Small heterodimer partner attenuates profibrogenic features of hepatitis C virus‐infected cells

Background & Aims An atypical orphan nuclear receptor small heterodimer partner ( SHP ) is known to be regulated by AMP ‐activated protein kinase ( AMPK ). Both of them inhibit TGF ‐β and Smad signalling and exhibit antifibrotic activity in the liver. However, little is known about the protective effects of SHP and AMPK against hepatitis c virus ( HCV )‐induced hepatic fibrosis. Methods Levels of SHP , p‐ AMPK and fibrotic markers in HCV ‐infected human liver and in Huh‐7.5 cells infected with HCV genotype 2a ( JFH ‐1) were investigated.

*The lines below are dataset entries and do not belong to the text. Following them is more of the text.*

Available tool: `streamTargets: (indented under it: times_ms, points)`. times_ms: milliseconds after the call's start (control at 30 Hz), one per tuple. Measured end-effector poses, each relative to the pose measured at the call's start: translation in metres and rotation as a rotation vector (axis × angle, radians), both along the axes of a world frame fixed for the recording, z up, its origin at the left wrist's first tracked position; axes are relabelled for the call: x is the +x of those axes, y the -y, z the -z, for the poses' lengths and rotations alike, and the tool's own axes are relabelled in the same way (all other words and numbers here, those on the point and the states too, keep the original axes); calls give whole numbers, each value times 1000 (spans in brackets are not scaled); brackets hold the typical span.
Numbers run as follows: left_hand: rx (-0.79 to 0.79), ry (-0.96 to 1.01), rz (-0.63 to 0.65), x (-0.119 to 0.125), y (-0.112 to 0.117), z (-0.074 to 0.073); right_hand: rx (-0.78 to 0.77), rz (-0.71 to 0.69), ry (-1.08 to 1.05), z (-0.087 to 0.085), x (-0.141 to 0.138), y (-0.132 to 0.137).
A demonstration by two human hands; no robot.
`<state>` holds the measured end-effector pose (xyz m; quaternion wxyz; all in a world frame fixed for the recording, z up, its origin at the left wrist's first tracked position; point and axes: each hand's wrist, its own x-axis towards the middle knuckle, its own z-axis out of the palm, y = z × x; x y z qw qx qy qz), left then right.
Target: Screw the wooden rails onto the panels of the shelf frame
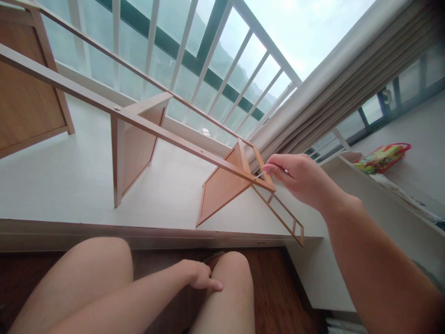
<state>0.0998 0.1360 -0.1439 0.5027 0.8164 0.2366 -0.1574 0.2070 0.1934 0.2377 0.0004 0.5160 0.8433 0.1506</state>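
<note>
My right hand (292, 175) is closed in a pinch on a thin metal hex key (259, 175). The key's tip meets the top of the front wooden rail (184, 148) near its right end. Below that end stands a wooden panel (222, 188), tilted, with a narrow open frame (278, 211) jutting out to the right. A round metal bolt head (117, 108) shows farther left on the same rail, above a middle panel (141, 144). My left hand (200, 274) rests on my right knee, thumb stretched out, its other fingers partly hidden; I see nothing in it.
The wooden frame stands on a white ledge (167, 195), with another panel (28, 83) at the far left. White railing bars (181, 44) and a window lie behind. A grey curtain (313, 79) hangs to the right, near a shelf with a colourful packet (382, 157).
</note>
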Motion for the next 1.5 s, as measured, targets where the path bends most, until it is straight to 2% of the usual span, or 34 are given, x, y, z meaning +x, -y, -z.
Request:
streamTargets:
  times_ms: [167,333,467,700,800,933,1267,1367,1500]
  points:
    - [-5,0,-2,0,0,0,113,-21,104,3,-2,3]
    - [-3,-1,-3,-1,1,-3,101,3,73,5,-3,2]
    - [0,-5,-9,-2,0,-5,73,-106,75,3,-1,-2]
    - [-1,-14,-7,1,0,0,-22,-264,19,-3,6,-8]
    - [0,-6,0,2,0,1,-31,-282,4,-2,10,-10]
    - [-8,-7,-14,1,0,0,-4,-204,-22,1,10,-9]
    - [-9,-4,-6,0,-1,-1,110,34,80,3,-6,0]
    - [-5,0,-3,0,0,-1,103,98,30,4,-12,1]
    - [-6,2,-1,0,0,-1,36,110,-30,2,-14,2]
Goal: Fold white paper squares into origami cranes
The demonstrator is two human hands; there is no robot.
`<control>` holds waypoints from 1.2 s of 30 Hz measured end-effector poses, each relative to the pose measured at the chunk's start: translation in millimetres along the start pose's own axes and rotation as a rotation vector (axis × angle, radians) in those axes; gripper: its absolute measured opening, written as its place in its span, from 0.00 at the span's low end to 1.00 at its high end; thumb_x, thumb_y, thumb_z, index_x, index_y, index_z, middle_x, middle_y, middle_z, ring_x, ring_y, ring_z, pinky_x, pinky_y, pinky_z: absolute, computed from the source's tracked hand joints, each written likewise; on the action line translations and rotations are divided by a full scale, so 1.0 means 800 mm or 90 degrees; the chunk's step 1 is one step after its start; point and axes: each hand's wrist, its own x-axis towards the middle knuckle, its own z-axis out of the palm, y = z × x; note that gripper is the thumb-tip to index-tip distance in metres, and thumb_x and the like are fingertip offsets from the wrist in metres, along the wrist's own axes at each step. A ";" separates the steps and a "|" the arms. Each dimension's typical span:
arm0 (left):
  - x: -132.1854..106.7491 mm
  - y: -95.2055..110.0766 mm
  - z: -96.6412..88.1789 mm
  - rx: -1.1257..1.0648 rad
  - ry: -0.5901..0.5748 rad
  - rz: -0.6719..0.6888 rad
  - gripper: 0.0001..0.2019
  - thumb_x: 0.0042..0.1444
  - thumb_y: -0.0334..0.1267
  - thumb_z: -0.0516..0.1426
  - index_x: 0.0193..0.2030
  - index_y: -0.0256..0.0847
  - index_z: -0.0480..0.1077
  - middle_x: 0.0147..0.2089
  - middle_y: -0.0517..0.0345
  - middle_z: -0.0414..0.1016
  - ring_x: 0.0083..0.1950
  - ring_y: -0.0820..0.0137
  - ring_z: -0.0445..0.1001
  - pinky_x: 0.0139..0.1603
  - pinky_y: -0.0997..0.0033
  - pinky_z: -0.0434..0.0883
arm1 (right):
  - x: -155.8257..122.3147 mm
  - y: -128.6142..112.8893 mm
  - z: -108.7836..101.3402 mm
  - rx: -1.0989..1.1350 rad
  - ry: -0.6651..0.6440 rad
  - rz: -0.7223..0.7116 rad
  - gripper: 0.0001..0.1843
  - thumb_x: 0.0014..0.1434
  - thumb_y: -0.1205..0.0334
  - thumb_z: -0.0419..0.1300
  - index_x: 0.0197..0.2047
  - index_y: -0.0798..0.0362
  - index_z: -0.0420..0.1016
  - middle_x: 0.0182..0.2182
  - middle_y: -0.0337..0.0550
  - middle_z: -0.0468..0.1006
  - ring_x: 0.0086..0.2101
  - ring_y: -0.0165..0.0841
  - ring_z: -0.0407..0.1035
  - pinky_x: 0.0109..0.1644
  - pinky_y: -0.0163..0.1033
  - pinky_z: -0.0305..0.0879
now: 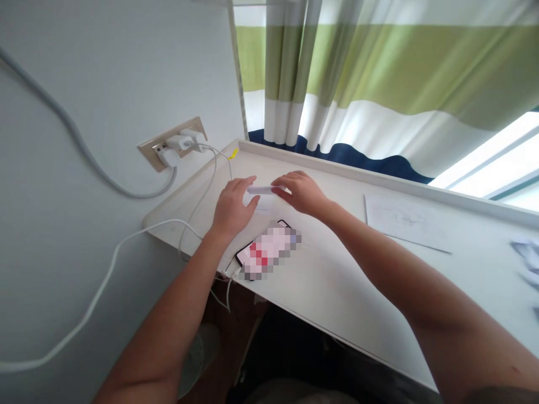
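A slim white bar-shaped object (261,190), its exact kind unclear, lies level just above the white desk at the far side of the phone. My right hand (304,193) pinches its right end between thumb and fingers. Around its left end is my left hand (233,209), thumb and fingers spread apart, without a visible grip on it. Nearer to me, a phone (269,249) rests face up on the desk, its screen lit and partly blurred. A white cable reaches its lower end.
The white desk (337,280) has a raised rim along the back. A printed sheet (402,220) lies to the right, with crumpled paper (528,252) beyond. White chargers (179,143) fill a wall socket at left, and cables (206,185) hang over the desk's left side. A striped curtain (357,73) hangs behind.
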 end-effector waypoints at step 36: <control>-0.022 0.296 0.258 -0.806 -0.470 -0.173 0.12 0.49 0.43 0.60 0.34 0.37 0.81 0.37 0.51 0.80 0.36 0.67 0.77 0.36 0.67 0.76 | -0.403 0.086 -0.135 0.724 0.387 0.476 0.15 0.55 0.49 0.71 0.34 0.53 0.80 0.33 0.42 0.78 0.34 0.36 0.77 0.40 0.45 0.79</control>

The effect of adenovirus‐mediated overexpression of SHP (Ad‐ SHP ) and AMPK activation via metformin and 5‐amino‐1‐b‐D‐ribofuranosyl‐imidazole‐4‐carboxamide ( AICAR ) on fibrotic gene expression was evaluated in HCV ‐infected cells. Finally, we examined the effect of Ad‐ SHP and AMPK activators on invasion and activation of LX 2 human HSC s induced by conditioned media from HCV ‐infected hepatocyte ( CM ). Results In HCV ‐infected human livers and Huh‐7.5 cells infected with HCV , SHP mRNA and protein levels were diminished compared with controls, whereas profibrotic factors were increased. Pharmacological AMPK activation recovered SHP expression, and Ad‐ SHP inhibited HCV ‐induced fibrotic gene expression. This finding was accompanied by inhibition of HCV ‐stimulated nuclear factor‐kappa B, an inducer of TGF ‐β. Moreover, CytoSelect invasion assay revealed that enhanced activity and invasiveness of hepatic stellate cells induced by CM . Conclusion These results demonstrate that overexpression of SHP and activation of AMPK reverses profibrogenic features of HCV ‐infected cells by decreasing TGF ‐β and fibrotic gene expression. These findings provide a rationale for SHP as a possible therapeutic target against HCV ‐induced hepatic fibrosis.